Callous burglars targeting elderly residents in Kilgetty and Whitland jailed

Callous burglars targeting elderly residents in Kilgetty and Whitland jailed

Callous burglars targeting elderly residents in Kilgetty and Whitland jailed

First published in News

Three burglars who travelled 100 miles to target elderly residents in Kilgetty and Whitland have been jailed for a total of 11 and a half years.

Tony Smith, aged 20, of Chestnut Close, Rassau, Ebbw Vale, Alf Probert, 23, of Briar Close, Rassau, and John Hearne, 19, of The White House, Buckley, Flintshire, admitted three burglaries.

Huw Rees, prosecuting, told Swansea crown court how Probert, whose father lived at Kingsmoor Common, Kilgetty, provided the gang with details of elderly and vulnerable people and then drove Smith and Hearne to the addresses.

They struck first at Ryelands Way, Kilgetty, the home of a 76 year-old man. He arrived home to find the property had been ransacked. The intruders had got away with £1,500 in cash, five watches and his mother’s engagement ring—and had even opened his will.

Very shortly afterwards the trio targeted a property on Velfrey Road, Whitland, where a 69 year-old man was watching television.

The man, who is blind in one eye, was held down while one of the other defendants made an “untidy” search of the upstairs before leaving with £175 in cash.

However, said Mr Rees, a neighbour who “did not like the look” of the men noted the registration number of the Peugeot driven by Probert as he arrived to collect them.

Within minutes they were back in Kilgetty and in a garden on Millfield Close. The occupier, an 82 year-old woman, confronted them and they made up a story of trying to find their dog.

As she returned indoors the two men followed and locked it behind her. One grabbed her by her wrist and pushed her into the sitting room “with some force.”

They demanded money and ripped out two telephones.

The ordeal lasted 35 minutes as one of the burglars stood guard over the woman, and a friend, who had been visiting, while the other searched the house. They escaped with £200 in cash and some minor items.

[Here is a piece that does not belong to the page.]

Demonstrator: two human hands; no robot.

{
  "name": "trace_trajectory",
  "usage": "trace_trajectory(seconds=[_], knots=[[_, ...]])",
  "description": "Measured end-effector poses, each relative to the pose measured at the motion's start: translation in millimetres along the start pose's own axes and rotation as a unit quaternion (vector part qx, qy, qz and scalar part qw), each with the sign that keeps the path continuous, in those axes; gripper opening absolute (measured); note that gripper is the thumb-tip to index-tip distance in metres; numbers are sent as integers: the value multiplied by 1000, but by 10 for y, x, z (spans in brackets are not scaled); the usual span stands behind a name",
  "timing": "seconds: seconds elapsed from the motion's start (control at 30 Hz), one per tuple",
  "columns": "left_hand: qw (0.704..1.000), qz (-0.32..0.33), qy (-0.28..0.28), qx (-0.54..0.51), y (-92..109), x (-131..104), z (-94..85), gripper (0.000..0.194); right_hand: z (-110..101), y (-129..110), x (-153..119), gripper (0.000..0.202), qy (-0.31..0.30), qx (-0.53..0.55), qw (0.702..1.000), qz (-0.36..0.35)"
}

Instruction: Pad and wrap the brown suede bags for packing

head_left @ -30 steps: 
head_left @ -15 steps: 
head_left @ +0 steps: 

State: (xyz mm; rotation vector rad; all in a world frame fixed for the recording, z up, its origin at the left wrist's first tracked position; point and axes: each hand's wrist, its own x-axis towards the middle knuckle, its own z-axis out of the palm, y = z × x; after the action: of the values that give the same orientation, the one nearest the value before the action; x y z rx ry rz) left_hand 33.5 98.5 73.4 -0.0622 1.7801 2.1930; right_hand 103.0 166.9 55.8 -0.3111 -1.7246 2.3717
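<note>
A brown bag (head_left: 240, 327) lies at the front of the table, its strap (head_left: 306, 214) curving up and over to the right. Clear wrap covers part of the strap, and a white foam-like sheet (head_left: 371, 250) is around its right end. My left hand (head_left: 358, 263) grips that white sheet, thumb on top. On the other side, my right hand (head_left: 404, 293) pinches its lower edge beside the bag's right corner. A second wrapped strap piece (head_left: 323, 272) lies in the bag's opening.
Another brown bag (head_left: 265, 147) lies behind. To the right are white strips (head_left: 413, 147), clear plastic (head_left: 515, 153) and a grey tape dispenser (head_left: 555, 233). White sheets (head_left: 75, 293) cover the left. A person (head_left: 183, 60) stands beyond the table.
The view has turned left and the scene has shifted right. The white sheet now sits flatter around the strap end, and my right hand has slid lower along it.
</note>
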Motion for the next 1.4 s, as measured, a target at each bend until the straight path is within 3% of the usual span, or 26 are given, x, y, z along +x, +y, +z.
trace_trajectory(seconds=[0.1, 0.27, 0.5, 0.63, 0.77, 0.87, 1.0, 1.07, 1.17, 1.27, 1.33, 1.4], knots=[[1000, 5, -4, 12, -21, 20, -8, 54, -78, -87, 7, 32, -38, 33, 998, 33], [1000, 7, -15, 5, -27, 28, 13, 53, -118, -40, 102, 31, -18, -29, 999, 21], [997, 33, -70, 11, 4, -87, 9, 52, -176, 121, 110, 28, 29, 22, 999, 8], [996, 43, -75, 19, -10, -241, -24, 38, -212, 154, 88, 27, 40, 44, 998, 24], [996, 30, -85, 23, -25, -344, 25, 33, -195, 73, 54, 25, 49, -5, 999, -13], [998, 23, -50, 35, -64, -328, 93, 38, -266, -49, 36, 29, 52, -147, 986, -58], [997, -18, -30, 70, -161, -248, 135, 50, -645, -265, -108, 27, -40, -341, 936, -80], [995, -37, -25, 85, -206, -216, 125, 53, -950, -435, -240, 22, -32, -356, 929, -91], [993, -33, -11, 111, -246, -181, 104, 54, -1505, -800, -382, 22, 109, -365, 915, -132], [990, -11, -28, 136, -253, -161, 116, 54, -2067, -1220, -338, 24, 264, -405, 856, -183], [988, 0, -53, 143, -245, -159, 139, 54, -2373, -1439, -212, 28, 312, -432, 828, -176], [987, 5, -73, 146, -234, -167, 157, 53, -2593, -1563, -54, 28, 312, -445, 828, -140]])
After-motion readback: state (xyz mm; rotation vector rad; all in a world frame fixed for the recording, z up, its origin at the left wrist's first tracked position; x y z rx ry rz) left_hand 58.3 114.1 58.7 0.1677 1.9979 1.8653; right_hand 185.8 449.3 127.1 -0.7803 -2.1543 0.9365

Mr Rees said it was significant that both Probert junior and senior had at times carried out gardening jobs at the house.

By then police were armed with the registration number of the Peugeot and Smith was arrested as he approached the car. Probert was also arrested soon afterwards.

Barristers representing the men said they were deeply ashamed at what they had done.

Judge Paul Thomas said the burglaries were “exceptionally serious.”

The men, he said, had been on a “burglary expedition” and had targeted people who were vulnerable because of their ages or ill health.

“You turned their lives upside down and not just their homes. You roughly manhandled two of them and they had no way of telling just how far you would go,” he added.

He said Probert, who had a previous conviction for swindling an elderly person, had “set up” the operation.

Probert and Hearne were jailed for four years and Smith for three and a half.

They were each ordered to pay a £120 surcharge.